Life Coaching

What is Life Coaching?

Life coaching is not about preaching, but rather listening. It’s about helping you unlock your full potential as a human being. If I wanted to preach, I would be reading an eloquent and well-prepared sermon on Sunday. I do not pretend to know the absolute way to the perfect life (if there even is one), but I do know the way to the “good life.” I work to better myself everyday. I am pushed by my own life coach.

Why is it important?

The Shane McCarty of today is a much different one than the child, teenager, and even nineteen year-old Shane that existed only a year ago. I grew up, because I opened up, and listened. I stopped feeding my super ego and succumbed to the idea that I could learn from many individuals outside of my insular network.

How does it work?

I talk and my coach listens. I simply talked about who I wanted to be. I set goals with my life coach. How would you describe a good friend? I would say a friend is someone you can depend on, talk to, and help you. Well, a life coach is not much different.

Why you should not fear…

No pressure. No judgments. Nothing better than help from a coach.

Why do I want to coach?

Again, I don’t know it all. But, I do know how to listen, share my experiences, and force you to reflect. I will never give you advice or suggest a way to go about an issue. Coaches help facilitate the connection between the problem and the solution; the solution is always your decision. The greatest feeling in life is helping those who want it. One of my life goals is to reach a level of self-transcendence. Helping you allows me to get even closer to meeting that need. I always try to reflect on one of my most favorite quotes: “The true testament of a man’s character is what he will do for someone who can do him absolutely no good.”

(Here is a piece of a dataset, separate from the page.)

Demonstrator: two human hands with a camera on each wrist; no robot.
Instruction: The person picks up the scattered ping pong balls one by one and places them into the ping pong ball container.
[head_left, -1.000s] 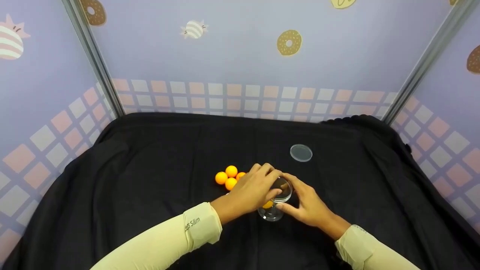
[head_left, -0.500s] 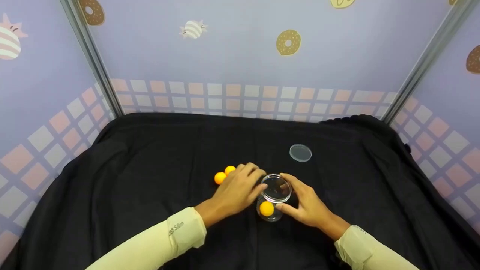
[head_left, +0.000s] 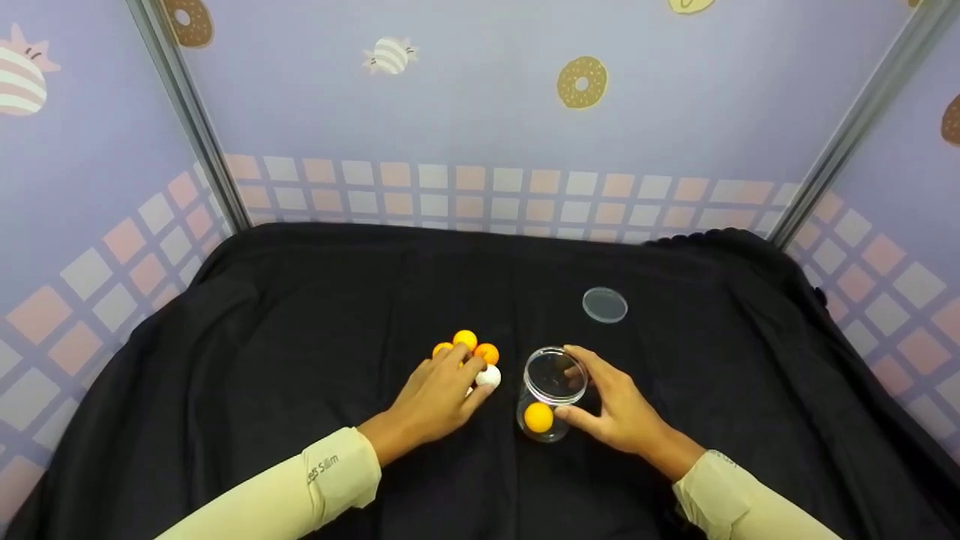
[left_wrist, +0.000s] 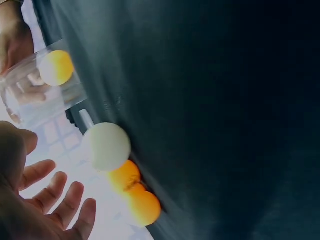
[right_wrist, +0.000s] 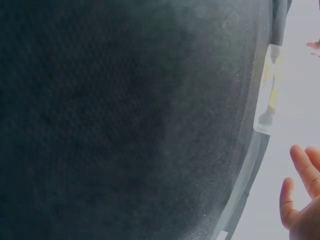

Maslow's final version, although never popularly accepted

Maslow's (unpublished) Hierarchy of Needs

Psychologist Abraham Maslow’s Hierarchy of Needs explains human needs by means of a pyramid. As consumers, we spend thousands of dollars every year on our basic needs of food, shelter, and clothing (physiological). We spend hundreds on doctor visits, gym memberships, and vitamins (safety). After our two basic needs, we tend to focus on the ‘wrong’ things. We spend lavish amounts of money on luxury items, such as televisions and brand clothing (belonging and esteem). Then, we stop before the second most fulfilling level. Self-actualization is a driving force that will ultimately lead to maximizing one’s abilities and determine the path of one’s life. Despite the word self, one cannot reach such a level on his/her own. Life is about the people and experiences. However, our lack of confidence (esteem), not lack of communication skills, deters us from asking for help. According to Maslow’s Hierarchy of Needs, if one has the confidence and self-esteem to ask for help, he/she can move up the pyramid to the next level. The start of the self-actualization process is the realization that one needs a life coach for guidance and a challenging perspective. According to recent studies, roughly 2% of the entire population ever achieves the level of self-actualization. “If better is possible, good is not enough.” If you want to be better, please consult me for a free session of coaching.

What do Tiger Woods, Tom Brady, and Albert Pujols all have in common?

They are the best.

And each one of them is pushed to reach their full potential by a coach.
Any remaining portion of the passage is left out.